Friday, May 16, 2014

MO Gov. Nixon Unwilling To Honestly Represent History

 
Nixon unwilling to restore Confederate battle flag despite Civil War family ties to both sides

 
The Civil War split many families and Gov. Jay Nixon’s family was one of them.
His great-great grandfather was Lt. Col. James Oscar Nixon, second in command of the Confederate 1st Louisiana Cavalry. Lt. Col. Nixon’s brother was U.S. Rep.

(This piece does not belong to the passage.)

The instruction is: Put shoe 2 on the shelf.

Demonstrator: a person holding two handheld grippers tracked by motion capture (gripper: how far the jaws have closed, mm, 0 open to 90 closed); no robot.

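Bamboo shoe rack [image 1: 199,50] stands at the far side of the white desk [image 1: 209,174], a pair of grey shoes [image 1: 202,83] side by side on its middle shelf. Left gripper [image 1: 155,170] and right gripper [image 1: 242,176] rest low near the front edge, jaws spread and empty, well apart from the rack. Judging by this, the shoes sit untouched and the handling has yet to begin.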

John T. Nixon, a Republican who represented New Jersey from 1859 to 1863.
 
During a news conference yesterday, I reminded Nixon about those ancestors as I asked him about Ashley Jost’s story from Sunday about the Sons of Confederate Veterans and their hopes to see the Confederate battle flag flying above the state historic site at Higginsville. While Nixon clearly enjoyed the family history lesson – he chuckled and said he hadn’t seen either at the family Easter celebration – he also expressed no desire to raise the rebel battle flag. "I think we should continue the policy we have at Higginsville,” Nixon said.
 
Lt. Col. James O. Nixon moved from his hometown of Cedarville, N.J., as a teenager to open a branch of the family clothing business in New Orleans. In 1854, at age 32, he purchased the New Orleans Crescent, a pro-slavery newspaper once edited by poet Walt Whitman.
 
When the war began, James Nixon became a Confederate officer, fighting with his regiment at the 1862 Battle of Richmond, Ky., one of the most complete Confederate victories of the war, and the Battle of Chickamauga, also a major Southern victory. Accounts are incomplete, but at some point Lt. Col. Nixon was captured and paroled to live with his brother in Cedarville, N.J., their hometown.
 
The battle flag first became an issue in 2003, when Gov. Bob Holden ordered it taken down at the Confederate Memorial State Historic Site and the Fort Davidson State Historic Site. The Confederate veterans home and cemetery are at Higginsville.
 
At Fort Davidson, an outnumbered Union force held off 12,000 men under Maj. Gen. Sterling Price for a day during his 1864 invasion of Missouri, costing Price 1,500 casualties and making him think twice about attempting to seize St. Louis.
 
The Sons of Confederate Veterans recently purchased a billboard near the Higginsville exit on Interstate 70 calling for the flag to be raised for the first time since 2003. Leaders of the Southern heritage group met Saturday with state lawmakers, who were also cool to the idea of flying the flag.